Records drawn from a dataset:
- Opening Delimiter -

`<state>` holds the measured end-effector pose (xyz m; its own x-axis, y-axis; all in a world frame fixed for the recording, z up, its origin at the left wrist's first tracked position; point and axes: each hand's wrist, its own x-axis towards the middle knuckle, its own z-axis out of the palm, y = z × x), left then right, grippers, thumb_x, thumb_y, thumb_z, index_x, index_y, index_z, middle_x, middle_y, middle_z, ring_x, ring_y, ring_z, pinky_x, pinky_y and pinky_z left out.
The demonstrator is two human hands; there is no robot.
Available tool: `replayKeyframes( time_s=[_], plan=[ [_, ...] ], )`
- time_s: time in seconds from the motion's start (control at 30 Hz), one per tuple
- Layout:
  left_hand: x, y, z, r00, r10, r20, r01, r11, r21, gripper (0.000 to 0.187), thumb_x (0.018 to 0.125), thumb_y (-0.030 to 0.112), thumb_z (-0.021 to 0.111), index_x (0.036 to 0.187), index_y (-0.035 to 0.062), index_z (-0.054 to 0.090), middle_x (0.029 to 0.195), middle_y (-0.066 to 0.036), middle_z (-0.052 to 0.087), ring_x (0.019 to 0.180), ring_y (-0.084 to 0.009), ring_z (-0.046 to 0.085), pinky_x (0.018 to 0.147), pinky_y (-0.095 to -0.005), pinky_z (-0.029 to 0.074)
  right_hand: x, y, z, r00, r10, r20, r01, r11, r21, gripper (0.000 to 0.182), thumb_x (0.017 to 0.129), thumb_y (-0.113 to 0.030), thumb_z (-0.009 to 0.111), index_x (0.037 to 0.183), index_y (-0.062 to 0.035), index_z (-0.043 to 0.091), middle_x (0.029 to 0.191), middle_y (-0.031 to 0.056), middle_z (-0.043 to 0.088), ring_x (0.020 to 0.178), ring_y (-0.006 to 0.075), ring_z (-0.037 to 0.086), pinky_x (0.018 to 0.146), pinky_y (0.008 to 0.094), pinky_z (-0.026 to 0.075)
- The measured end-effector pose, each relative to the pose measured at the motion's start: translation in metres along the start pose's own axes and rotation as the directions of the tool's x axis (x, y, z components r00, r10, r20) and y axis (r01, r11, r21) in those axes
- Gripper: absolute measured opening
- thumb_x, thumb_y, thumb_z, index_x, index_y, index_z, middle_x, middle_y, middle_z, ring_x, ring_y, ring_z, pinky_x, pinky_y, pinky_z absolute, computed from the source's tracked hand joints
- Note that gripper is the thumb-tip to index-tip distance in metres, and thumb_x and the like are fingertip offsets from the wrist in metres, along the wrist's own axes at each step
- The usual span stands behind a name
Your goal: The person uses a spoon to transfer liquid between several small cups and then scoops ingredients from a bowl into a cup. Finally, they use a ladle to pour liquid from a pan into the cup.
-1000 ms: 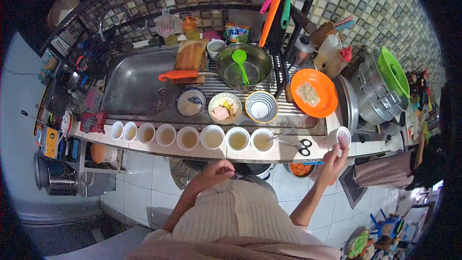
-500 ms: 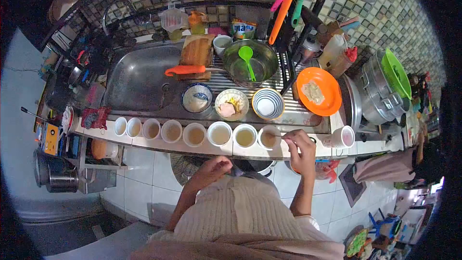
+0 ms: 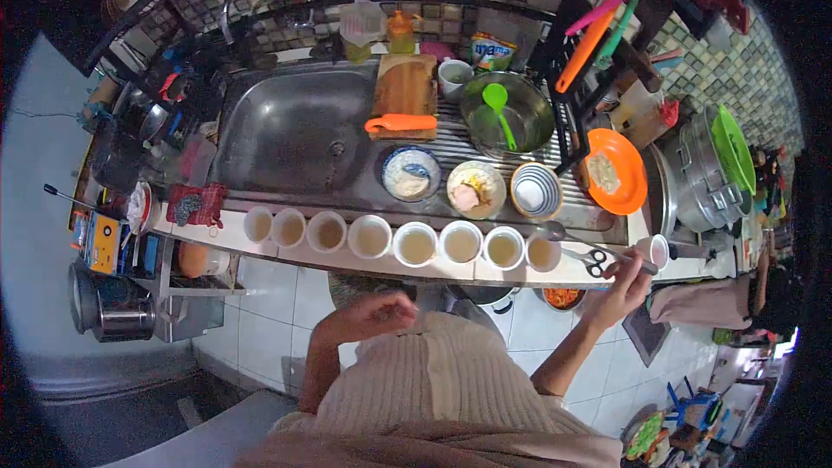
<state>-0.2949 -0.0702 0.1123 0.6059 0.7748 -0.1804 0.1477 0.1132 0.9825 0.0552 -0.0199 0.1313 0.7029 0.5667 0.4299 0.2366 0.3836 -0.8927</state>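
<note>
My right hand [image 3: 627,282] is closed around the handle of a metal spoon [image 3: 588,243]. The spoon's bowl hovers by the rim of the rightmost paper cup [image 3: 543,254], which holds pale liquid. Several similar white cups [image 3: 417,245] form a row to its left along the counter's front edge. Scissors [image 3: 594,263] lie under the spoon, and a white cup stack [image 3: 654,252] stands just beyond my right fingers. My left hand [image 3: 373,316] hangs in front of the counter, fingers curled; whatever they may hold is too small to make out.
Behind the cups stand a bowl of white powder [image 3: 411,184], a patterned bowl with pink contents [image 3: 475,195] and a striped bowl [image 3: 536,195]. An orange plate [image 3: 628,173], a steel pot [image 3: 529,126] with a green ladle [image 3: 497,104], a cutting board [image 3: 401,91] and a sink [image 3: 286,143] surround them.
My right hand has moved right and drawn the spoon out of the rightmost cup. The scissors now show fully. The view has shifted, while my left hand stays curled near my body.
</note>
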Motion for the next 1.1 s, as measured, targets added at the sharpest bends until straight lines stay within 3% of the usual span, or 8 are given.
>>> replayKeyframes(
  time_s=[0.13, 0.33, 0.4, 0.47, 0.73, 0.87, 0.93, 1.1],
  plan=[
    [-0.037, 0.013, -0.046, 0.983, -0.102, -0.152, 0.093, 0.994, -0.064, 0.017, 0.085, 0.020, 0.056, 0.093, 0.0049, 0.054, 0.086, 0.000, 0.054, 0.076, -0.0071, 0.049, 0.067, -0.0216, 0.041, -0.025, -0.019, 0.037, 0.994, 0.108, -0.023, -0.105, 0.991, 0.086, 0.020, 0.091, -0.016, 0.045, 0.098, 0.0002, 0.053, 0.073, 0.0017, 0.050, 0.055, 0.0033, 0.040, 0.044, 0.0174, 0.032],
    [-0.082, 0.019, -0.095, 0.768, -0.092, -0.634, -0.057, 0.976, -0.211, 0.010, 0.085, 0.016, 0.053, 0.089, 0.0062, 0.053, 0.072, 0.004, 0.047, 0.061, -0.0035, 0.038, 0.052, -0.0180, 0.030, -0.096, -0.019, 0.092, 0.878, 0.195, 0.437, -0.184, 0.980, -0.068, 0.011, 0.085, -0.008, 0.052, 0.086, 0.0003, 0.058, 0.067, 0.0022, 0.055, 0.057, 0.0063, 0.049, 0.048, 0.0211, 0.038],
    [-0.089, 0.018, -0.109, 0.640, -0.053, -0.767, -0.168, 0.964, -0.207, 0.011, 0.086, 0.017, 0.052, 0.088, 0.0062, 0.053, 0.067, 0.005, 0.043, 0.055, -0.0022, 0.032, 0.047, -0.0174, 0.023, -0.107, -0.007, 0.103, 0.732, -0.074, 0.677, 0.266, 0.946, -0.184, 0.006, 0.077, -0.007, 0.058, 0.080, -0.0013, 0.059, 0.067, 0.0098, 0.058, 0.050, 0.0187, 0.053, 0.047, 0.0262, 0.040],
    [-0.099, 0.016, -0.120, 0.605, -0.031, -0.795, -0.182, 0.967, -0.177, 0.012, 0.085, 0.018, 0.053, 0.087, 0.0062, 0.052, 0.066, 0.004, 0.043, 0.053, -0.0016, 0.031, 0.045, -0.0174, 0.022, -0.114, -0.011, 0.114, 0.531, -0.086, 0.843, 0.451, 0.871, -0.195, 0.005, 0.075, -0.008, 0.060, 0.078, -0.0036, 0.060, 0.069, 0.0099, 0.059, 0.053, 0.0241, 0.055, 0.048, 0.0300, 0.042],
    [-0.142, -0.003, -0.171, 0.422, 0.028, -0.906, -0.073, 0.997, -0.003, 0.017, 0.086, 0.022, 0.053, 0.091, 0.0063, 0.052, 0.070, 0.003, 0.045, 0.058, -0.0015, 0.034, 0.046, -0.0170, 0.022, -0.138, -0.025, 0.136, 0.477, -0.088, 0.874, 0.451, 0.878, -0.158, 0.007, 0.074, -0.011, 0.061, 0.078, -0.0052, 0.059, 0.070, 0.0088, 0.059, 0.056, 0.0266, 0.057, 0.049, 0.0332, 0.043],
    [-0.159, -0.038, -0.206, 0.321, 0.154, -0.934, 0.215, 0.949, 0.230, 0.020, 0.087, 0.024, 0.052, 0.095, 0.0056, 0.053, 0.080, 0.000, 0.051, 0.072, -0.0087, 0.047, 0.059, -0.0235, 0.040, -0.139, -0.025, 0.131, 0.565, 0.059, 0.823, 0.453, 0.811, -0.369, 0.008, 0.075, -0.007, 0.059, 0.082, -0.0044, 0.060, 0.073, 0.0106, 0.060, 0.056, 0.0265, 0.057, 0.049, 0.0327, 0.044],
    [-0.162, -0.053, -0.216, 0.355, 0.157, -0.922, 0.249, 0.934, 0.255, 0.020, 0.087, 0.023, 0.052, 0.096, 0.0059, 0.053, 0.084, -0.001, 0.053, 0.075, -0.0104, 0.049, 0.063, -0.0254, 0.041, -0.143, -0.023, 0.131, 0.525, -0.092, 0.846, 0.479, 0.853, -0.205, 0.007, 0.078, -0.001, 0.057, 0.084, -0.0006, 0.058, 0.080, 0.0085, 0.062, 0.050, 0.0150, 0.055, 0.043, 0.0238, 0.041],
    [-0.156, -0.066, -0.226, 0.444, 0.094, -0.891, 0.321, 0.912, 0.256, 0.018, 0.085, 0.020, 0.054, 0.097, 0.0074, 0.056, 0.092, -0.001, 0.057, 0.076, -0.0120, 0.053, 0.065, -0.0252, 0.042, -0.147, -0.039, 0.127, 0.603, 0.017, 0.798, 0.454, 0.815, -0.360, 0.010, 0.079, 0.001, 0.054, 0.088, -0.0002, 0.058, 0.073, 0.0085, 0.061, 0.046, 0.0117, 0.053, 0.043, 0.0227, 0.039]
  ],
)
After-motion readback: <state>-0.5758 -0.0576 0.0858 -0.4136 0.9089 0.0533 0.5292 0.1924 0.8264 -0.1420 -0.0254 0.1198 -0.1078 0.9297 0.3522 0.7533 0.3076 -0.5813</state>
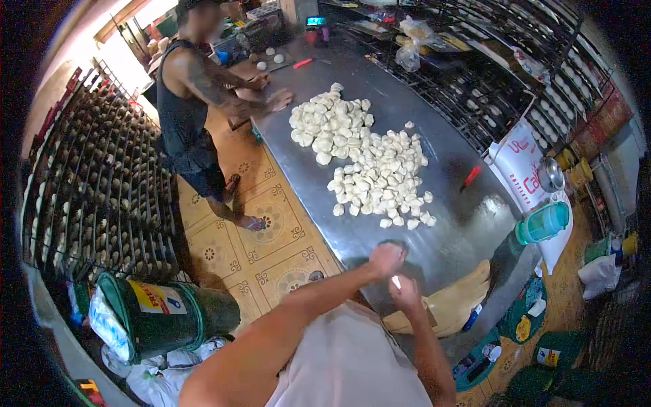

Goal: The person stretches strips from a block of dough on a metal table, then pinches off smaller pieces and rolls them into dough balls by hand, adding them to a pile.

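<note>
Two adjoining heaps of small white dough pieces (380, 173) lie on the metal table (298, 169), beyond my hands. My left hand (388, 259) is over the near part of the table, its fingers curled and blurred; what it holds, if anything, is hidden. Just to its right and nearer my body, my right hand (405, 292) is closed, with a small white dough piece showing at its fingertips. A light brown sheet (454, 305) lies at the near right edge of the table, beside my right hand.
A co-worker (190, 102) stands at the table's left side, hands at its edge near dough balls (271, 57). A red-handled tool (469, 178), a white sack (519, 166) and a teal container (542, 222) are on the right. Racks (102, 169) stand left; a green bin (163, 315) stands near left.
</note>
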Demonstrator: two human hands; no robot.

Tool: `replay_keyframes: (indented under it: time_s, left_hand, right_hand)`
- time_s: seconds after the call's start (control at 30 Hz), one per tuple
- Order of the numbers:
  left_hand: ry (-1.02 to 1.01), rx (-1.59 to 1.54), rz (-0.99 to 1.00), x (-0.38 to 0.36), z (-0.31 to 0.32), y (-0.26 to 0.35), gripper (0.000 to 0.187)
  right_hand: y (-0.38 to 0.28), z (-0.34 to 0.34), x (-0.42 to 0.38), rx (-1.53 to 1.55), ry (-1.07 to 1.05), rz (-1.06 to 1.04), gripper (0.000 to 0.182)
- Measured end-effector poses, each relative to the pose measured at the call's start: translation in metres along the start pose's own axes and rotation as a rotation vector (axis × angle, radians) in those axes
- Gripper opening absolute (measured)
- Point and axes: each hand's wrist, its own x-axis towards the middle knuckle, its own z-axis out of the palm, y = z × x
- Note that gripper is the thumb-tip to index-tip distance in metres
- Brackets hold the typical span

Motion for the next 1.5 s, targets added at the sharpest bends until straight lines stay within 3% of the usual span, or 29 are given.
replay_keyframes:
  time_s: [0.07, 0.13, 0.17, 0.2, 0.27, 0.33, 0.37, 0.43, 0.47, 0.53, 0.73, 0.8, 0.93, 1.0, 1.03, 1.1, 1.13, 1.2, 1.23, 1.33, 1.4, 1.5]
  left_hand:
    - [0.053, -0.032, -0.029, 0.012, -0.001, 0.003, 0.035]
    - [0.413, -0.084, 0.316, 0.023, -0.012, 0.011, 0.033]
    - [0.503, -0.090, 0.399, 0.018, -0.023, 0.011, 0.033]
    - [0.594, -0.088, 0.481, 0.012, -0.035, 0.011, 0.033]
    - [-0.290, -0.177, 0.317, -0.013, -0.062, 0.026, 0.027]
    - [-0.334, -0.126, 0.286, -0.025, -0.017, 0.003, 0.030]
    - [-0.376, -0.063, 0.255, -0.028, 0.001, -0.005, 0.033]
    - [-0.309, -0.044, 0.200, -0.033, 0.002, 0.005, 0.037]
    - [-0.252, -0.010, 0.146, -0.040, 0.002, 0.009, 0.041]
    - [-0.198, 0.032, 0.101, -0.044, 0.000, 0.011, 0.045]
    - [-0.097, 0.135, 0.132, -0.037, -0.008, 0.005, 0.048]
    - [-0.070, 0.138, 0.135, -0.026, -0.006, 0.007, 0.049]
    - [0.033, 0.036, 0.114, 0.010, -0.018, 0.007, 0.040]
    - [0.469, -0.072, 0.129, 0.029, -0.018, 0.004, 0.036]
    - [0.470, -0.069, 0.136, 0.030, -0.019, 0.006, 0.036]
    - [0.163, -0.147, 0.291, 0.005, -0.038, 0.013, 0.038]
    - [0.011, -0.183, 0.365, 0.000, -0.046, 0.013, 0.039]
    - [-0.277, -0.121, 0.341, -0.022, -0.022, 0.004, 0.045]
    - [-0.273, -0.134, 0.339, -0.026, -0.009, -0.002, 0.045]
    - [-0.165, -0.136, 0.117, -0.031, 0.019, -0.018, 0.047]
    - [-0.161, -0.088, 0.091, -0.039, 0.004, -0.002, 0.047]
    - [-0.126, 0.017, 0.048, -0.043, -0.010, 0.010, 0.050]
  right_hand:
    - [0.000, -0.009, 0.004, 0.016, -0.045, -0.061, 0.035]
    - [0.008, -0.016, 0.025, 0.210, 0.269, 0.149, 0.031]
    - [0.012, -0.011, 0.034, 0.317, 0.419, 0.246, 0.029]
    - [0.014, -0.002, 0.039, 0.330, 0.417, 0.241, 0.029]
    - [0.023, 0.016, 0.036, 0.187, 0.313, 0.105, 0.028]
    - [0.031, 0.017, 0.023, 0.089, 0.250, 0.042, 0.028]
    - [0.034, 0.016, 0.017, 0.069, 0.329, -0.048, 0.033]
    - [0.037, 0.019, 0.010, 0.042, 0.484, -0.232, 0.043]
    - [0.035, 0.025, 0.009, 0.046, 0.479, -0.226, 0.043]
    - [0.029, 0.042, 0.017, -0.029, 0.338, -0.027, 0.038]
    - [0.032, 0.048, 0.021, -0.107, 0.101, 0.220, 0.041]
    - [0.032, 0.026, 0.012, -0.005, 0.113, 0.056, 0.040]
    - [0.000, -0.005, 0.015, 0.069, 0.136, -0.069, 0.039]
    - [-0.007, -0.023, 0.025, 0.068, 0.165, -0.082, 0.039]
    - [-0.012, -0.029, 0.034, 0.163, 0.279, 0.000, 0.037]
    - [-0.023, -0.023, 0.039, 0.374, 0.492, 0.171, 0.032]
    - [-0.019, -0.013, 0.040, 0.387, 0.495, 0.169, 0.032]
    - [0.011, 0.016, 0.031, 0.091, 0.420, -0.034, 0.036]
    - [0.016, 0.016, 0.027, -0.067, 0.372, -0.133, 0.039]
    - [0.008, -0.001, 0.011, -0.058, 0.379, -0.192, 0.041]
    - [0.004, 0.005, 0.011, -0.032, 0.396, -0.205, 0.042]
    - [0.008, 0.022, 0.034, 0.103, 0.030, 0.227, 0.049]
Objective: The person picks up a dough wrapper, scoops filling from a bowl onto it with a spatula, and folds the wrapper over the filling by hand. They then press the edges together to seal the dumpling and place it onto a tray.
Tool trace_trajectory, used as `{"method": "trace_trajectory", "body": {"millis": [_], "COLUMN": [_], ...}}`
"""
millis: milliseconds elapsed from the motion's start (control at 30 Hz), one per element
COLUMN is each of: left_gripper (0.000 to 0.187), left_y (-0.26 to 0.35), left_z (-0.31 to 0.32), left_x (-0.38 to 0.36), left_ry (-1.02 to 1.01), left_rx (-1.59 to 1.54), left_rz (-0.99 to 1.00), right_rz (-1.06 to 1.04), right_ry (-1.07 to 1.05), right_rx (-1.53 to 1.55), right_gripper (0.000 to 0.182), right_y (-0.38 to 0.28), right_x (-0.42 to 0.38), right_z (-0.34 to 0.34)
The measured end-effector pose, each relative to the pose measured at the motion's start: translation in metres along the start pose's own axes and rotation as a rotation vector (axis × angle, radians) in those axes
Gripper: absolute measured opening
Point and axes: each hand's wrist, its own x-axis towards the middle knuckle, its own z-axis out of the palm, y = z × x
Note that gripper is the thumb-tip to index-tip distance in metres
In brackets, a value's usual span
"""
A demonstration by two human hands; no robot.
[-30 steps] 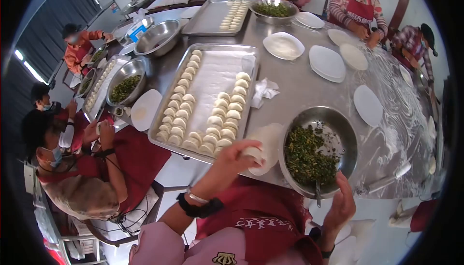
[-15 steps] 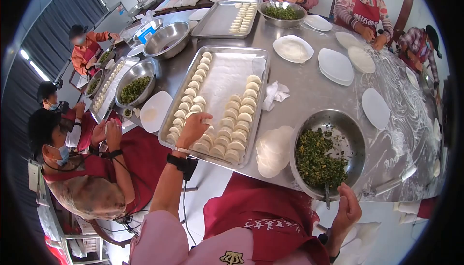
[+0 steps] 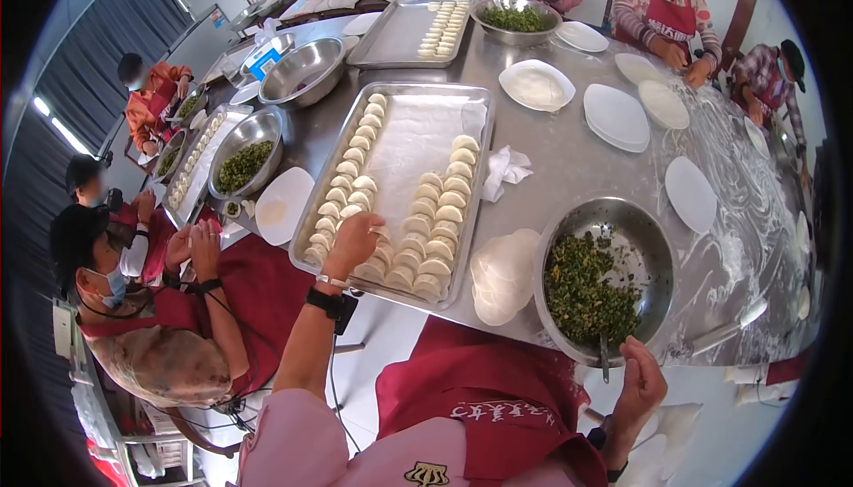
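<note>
My left hand (image 3: 357, 240) reaches over the metal tray (image 3: 481, 100), its fingers pinched on a pale dumpling (image 3: 383, 236) that the hand partly hides. Rows of folded white dumplings (image 3: 435, 229) run down both sides of the tray. My right hand (image 3: 641, 380) hangs at the near rim of a steel bowl (image 3: 656, 287), fingers loosely extended and apparently holding nothing. Close beside it, a spoon handle (image 3: 604, 358) sticks out over the bowl's rim. Chopped green filling (image 3: 582, 287) lies in the bowl. Between tray and bowl rests a stack of round dough wrappers (image 3: 503, 275).
A crumpled white tissue (image 3: 506, 173) lies right of the tray. White plates (image 3: 616, 120) stand further back. Flour covers the table's right side, where a rolling pin (image 3: 729, 327) lies. A seated person (image 3: 169, 309) works close on my left; other people sit around the table.
My left hand has shifted slightly, its fingertips dropping toward the dumplings in the tray. My right hand stays by the bowl. The whole view has moved a little.
</note>
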Motion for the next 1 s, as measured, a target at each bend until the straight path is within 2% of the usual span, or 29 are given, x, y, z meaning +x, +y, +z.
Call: {"method": "trace_trajectory", "body": {"millis": [300, 400, 700, 800, 1000], "left_gripper": [0.027, 0.029, 0.035, 0.035, 0.028], "left_y": [0.008, 0.009, 0.017, 0.017, 0.013], "left_z": [0.0, -0.001, 0.001, 0.0, -0.004], "left_x": [-0.005, -0.01, -0.017, -0.016, -0.009], "left_ry": [0.092, 0.093, 0.05, 0.062, 0.071], "left_rx": [0.113, 0.14, 0.265, 0.255, 0.251], "left_rz": [-0.028, 0.112, 0.09, 0.056, 0.19], "right_rz": [-0.01, 0.007, -0.022, -0.016, -0.039], "right_ry": [-0.025, -0.029, -0.046, -0.044, -0.065], "right_rx": [-0.029, -0.026, -0.041, -0.04, -0.066], "right_gripper": [0.02, 0.02, 0.02, 0.02, 0.019], "right_y": [-0.003, -0.004, -0.007, -0.007, -0.009], "right_x": [-0.001, -0.002, -0.001, -0.002, -0.004], "right_z": [-0.003, -0.003, -0.001, -0.003, -0.004]}}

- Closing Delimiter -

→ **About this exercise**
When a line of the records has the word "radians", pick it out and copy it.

→ **Your response**
- Measured end-effector poses, each relative to the pose measured at the call's start: translation in metres along the start pose's own axes and rotation as a rotation vector (axis × angle, radians) in those axes
The measured end-effector pose, each relative to the pose measured at the motion's start: translation in metres along the start pose's own axes and rotation as a rotation vector (axis × angle, radians) in those axes

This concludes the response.